Using Bayesian modeling for testing of the 153 compound test set with ECFP6 descriptors alone we show a range of ROC AUC scores from 0.78–0.93, dependent on the activity threshold. This illustrates the ability of the training set to accurately predict the test set. Interestingly, the lowest threshold (10 µM) had the best precision and specificity, but the worst recall. Additionally, the 100 nM cutoff model had the best recall so it selected all the true positives, but had the lowest precision meaning that it identified many false positives. The Kappa and MCC scores were similar, with the 100 nM cut-off model having the highest MCC and the 1 µM cut-off model having the best Kappa score. We have recently shown that ROC values may be an optimistic measure of a model while Kappa and MCC may be more realistic 30. By using multiple models for Mtb we show that each activity threshold has different strengths and it is possible that all three models could be used when scoring molecules to aid in compound selection. Using Assay Central to build the Bayesian models predicted the external evaluation test set with the additional metric of accuracy showing a score as high as 0.83 (100 nM threshold model). While the 18,886 Mtb set was able to predict the 153 compound Mtb test set, the inverse is not true. This suggests that the larger set has a better predictive ability with ECFP6 descriptors.

We have looked at the effect of dataset size by focusing on the ChEMBL dataset only and leaving out a subset. We found that the larger Mtb model slightly edged out the smaller ChEMBL data set, but the statistics were nearly identical. In a previous study we saw a similar plateauing of model ROC when assessing different dataset sizes 18.

One method to expand the usefulness of these larger models using Bayesian models would be to utilize a nearest neighbors approach. If a model weighted the final prediction score based on both the Bayesian score and the kNN score (weighted by the model size) this may yield more accurate predictions. Our honeycomb clustering approach may partially address this (Figure 6) as a molecule that is close to known active molecules in the training set may provide more confidence in the prediction. This will be further expanded upon by us in future studies with different datasets.

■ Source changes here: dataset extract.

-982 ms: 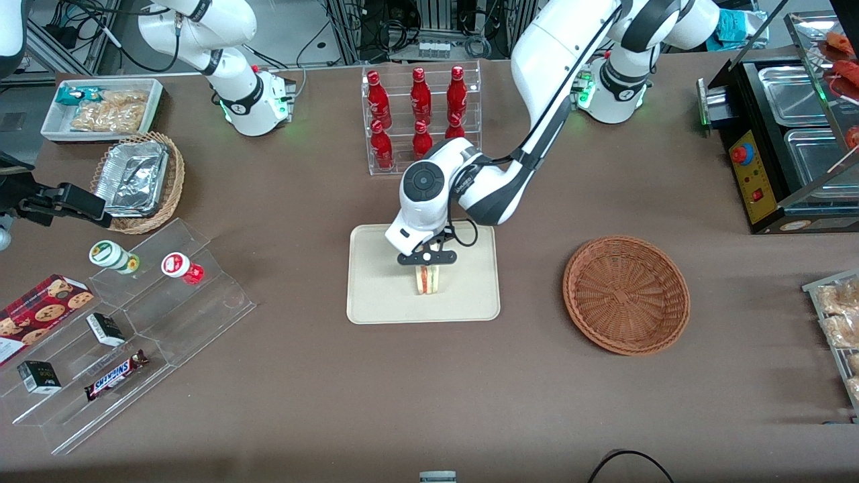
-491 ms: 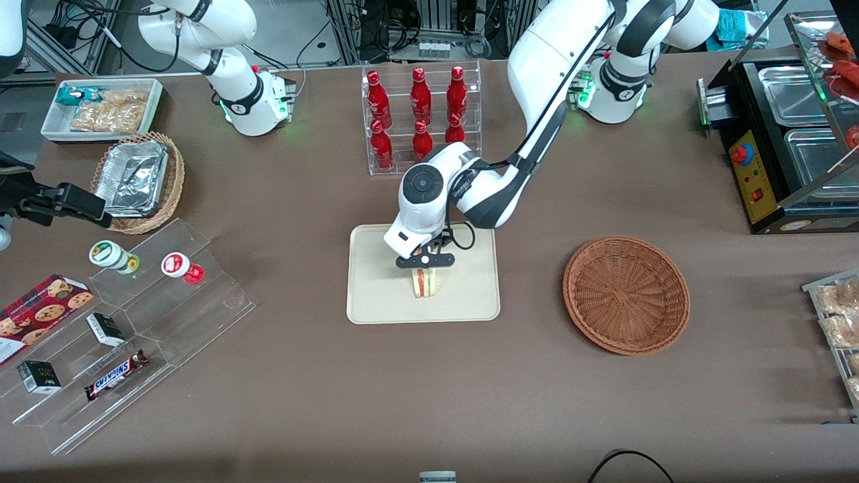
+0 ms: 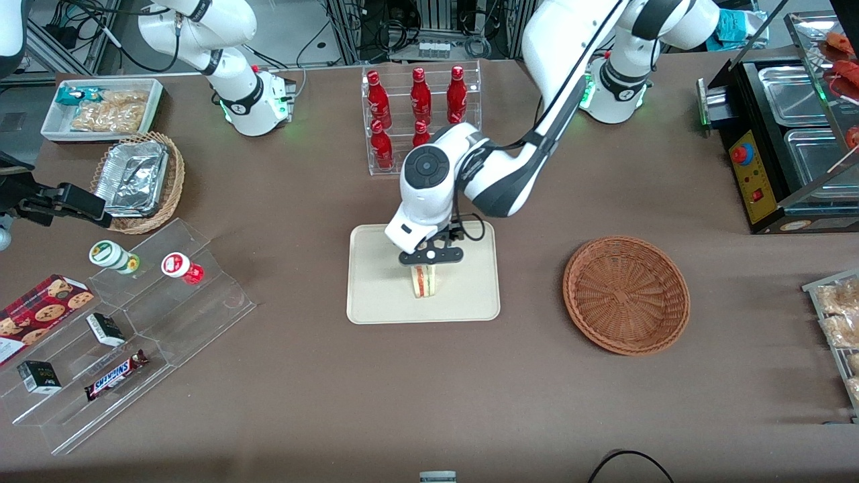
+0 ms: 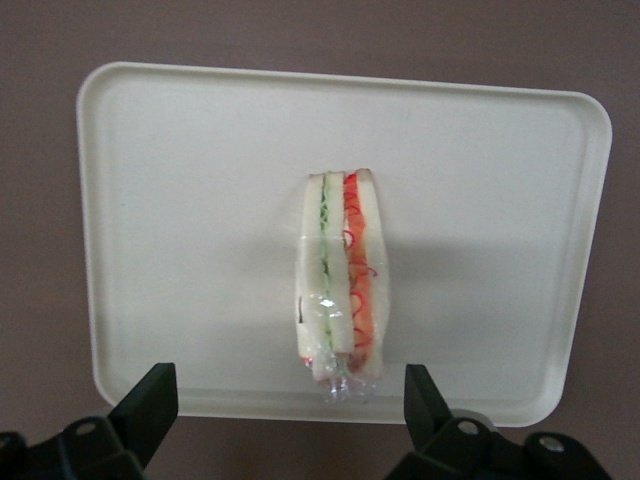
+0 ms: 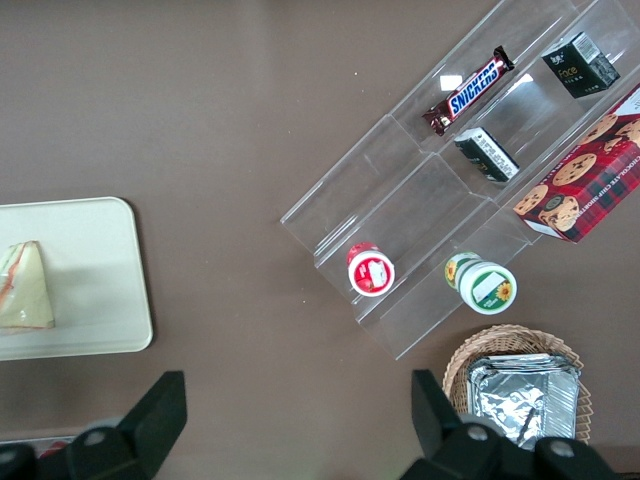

In this study we analyzed the chemical property space of both the Mtb 153 compound test set and the 18,886 compound Mtb training set via PCA (Figure 5). We showed that when looking at an array of descriptors, there is considerable overlap between these sets. It is notable that there are some compounds that lie outside of the cluster containing the majority of the molecules tested against Mtb. A cursory inspection of these outliers suggests that the majority of the molecules are inactive, showing that these were likely novel compounds that were tested against Mtb but did not have any activity. Further, we looked at the differences in the descriptors between the active and inactive molecules for each model built at different thresholds. The greatest differences were found in the 100 nM cut-off model, but the majority of trends were continued. These statistics suggest that active compounds have an increased molecular weight, number of hydrogen bond acceptors, rotatable bonds, and FPSA (polar surface area descriptor). As the model becomes more stringent for activity, the AlogP decreases from 3.80 to 3.50. Previous studies, however, have shown that reliance on individual descriptors for predicting antitubercular activity may be an oversimplification 9, 10. By further exhaustive analysis we have also been able to compare the active and inactive molecules using average Tanimoto similarity with ECFP6 descriptors, average Euclidean Distance with many simple descriptors, average number of fingerprint features and average number of assemblies (Supplemental Figure 11–22) which confirm what we were seeing in Tables 14.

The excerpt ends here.